Alternative titles; symbols
ORPHA: 2340; DO: 0080754;
| Location | Phenotype |
Phenotype MIM number |
Inheritance |
Phenotype mapping key |
Gene/Locus |
Gene/Locus MIM number |
|---|---|---|---|---|---|---|
| Xp22.12 | Keratosis follicularis spinulosa decalvans, X-linked | 308800 | X-linked recessive | 3 | MBTPS2 | 300294 |
A number sign (#) is used with this entry because of evidence that X-linked keratosis follicularis spinulosa decalvans (KFSDX) is caused by mutation in the MBTPS2 gene (300294).
See also IFAP syndrome (308205), an allelic disorder with an overlapping phenotype.
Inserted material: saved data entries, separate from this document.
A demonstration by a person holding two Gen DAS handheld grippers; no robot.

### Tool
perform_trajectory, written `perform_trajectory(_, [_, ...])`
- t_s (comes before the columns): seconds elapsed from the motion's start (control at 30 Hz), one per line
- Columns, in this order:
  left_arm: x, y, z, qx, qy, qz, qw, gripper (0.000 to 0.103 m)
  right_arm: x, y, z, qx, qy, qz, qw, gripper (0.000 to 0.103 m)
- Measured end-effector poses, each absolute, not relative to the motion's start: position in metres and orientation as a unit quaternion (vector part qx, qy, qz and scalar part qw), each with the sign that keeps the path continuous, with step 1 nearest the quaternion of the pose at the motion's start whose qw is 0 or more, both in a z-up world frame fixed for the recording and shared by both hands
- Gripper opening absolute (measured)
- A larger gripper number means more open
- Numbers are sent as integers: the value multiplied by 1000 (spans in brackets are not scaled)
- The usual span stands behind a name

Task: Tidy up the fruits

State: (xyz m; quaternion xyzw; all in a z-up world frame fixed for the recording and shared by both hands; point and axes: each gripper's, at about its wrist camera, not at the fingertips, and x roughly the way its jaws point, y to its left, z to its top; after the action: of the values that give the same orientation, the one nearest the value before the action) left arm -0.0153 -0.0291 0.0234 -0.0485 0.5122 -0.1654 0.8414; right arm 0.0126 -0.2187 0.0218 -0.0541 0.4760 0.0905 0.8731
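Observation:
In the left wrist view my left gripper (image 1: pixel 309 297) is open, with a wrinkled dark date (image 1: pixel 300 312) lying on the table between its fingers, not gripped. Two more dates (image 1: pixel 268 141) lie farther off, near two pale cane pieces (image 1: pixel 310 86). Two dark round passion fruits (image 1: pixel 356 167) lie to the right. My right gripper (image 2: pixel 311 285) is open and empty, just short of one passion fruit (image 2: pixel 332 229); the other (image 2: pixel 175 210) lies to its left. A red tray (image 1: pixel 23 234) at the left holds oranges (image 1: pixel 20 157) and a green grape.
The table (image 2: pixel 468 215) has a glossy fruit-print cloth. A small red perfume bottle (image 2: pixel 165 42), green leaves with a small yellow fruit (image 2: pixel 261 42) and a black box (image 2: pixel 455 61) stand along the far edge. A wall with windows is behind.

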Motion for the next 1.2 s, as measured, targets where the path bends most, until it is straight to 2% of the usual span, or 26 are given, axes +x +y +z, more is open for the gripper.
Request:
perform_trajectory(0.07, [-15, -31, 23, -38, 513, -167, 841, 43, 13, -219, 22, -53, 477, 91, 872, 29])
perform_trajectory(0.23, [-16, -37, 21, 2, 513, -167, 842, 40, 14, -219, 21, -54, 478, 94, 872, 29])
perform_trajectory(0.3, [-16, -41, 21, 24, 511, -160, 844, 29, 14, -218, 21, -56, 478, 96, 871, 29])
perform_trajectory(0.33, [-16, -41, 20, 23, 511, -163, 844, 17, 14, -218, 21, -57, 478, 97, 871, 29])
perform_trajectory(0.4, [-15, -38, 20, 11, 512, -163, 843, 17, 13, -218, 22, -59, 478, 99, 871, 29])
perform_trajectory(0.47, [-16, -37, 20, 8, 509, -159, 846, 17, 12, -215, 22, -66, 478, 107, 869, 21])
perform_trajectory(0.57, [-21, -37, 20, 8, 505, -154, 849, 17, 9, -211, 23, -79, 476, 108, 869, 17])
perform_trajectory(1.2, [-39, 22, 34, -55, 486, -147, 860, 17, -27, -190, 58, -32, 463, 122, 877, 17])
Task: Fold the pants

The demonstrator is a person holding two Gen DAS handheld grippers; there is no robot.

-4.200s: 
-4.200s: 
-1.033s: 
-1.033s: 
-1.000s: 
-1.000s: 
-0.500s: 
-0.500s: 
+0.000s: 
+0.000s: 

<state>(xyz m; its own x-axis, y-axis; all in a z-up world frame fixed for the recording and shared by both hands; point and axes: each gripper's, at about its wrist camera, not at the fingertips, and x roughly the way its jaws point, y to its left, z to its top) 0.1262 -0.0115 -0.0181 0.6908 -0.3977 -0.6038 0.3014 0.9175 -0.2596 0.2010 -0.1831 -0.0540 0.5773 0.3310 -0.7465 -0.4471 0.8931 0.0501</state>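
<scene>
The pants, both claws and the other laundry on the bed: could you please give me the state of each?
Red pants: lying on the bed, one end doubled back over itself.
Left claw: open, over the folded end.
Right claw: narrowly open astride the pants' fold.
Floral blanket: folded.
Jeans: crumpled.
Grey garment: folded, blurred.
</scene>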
Keratosis follicularis spinulosa decalvans is an uncommon genodermatosis chiefly characterized by widespread keratosis pilaris, progressive cicatricial alopecia of the scalp, eyebrows, and eyelashes, and an excess of affected males. Photophobia, blepharitis/conjunctivitis, and corneal dystrophy are characteristic ancillary findings. It is most often inherited as an X-linked trait (summary by Castori et al., 2009).
Autosomal dominant inheritance has also been reported (KFSD; 612843).
The term 'cum ophiasi' means 'with ophiasis,' i.e., baldness in 1 or more winding streaks about the head, which comes from the Greek for snake. Decalvans refers to the loss of hair.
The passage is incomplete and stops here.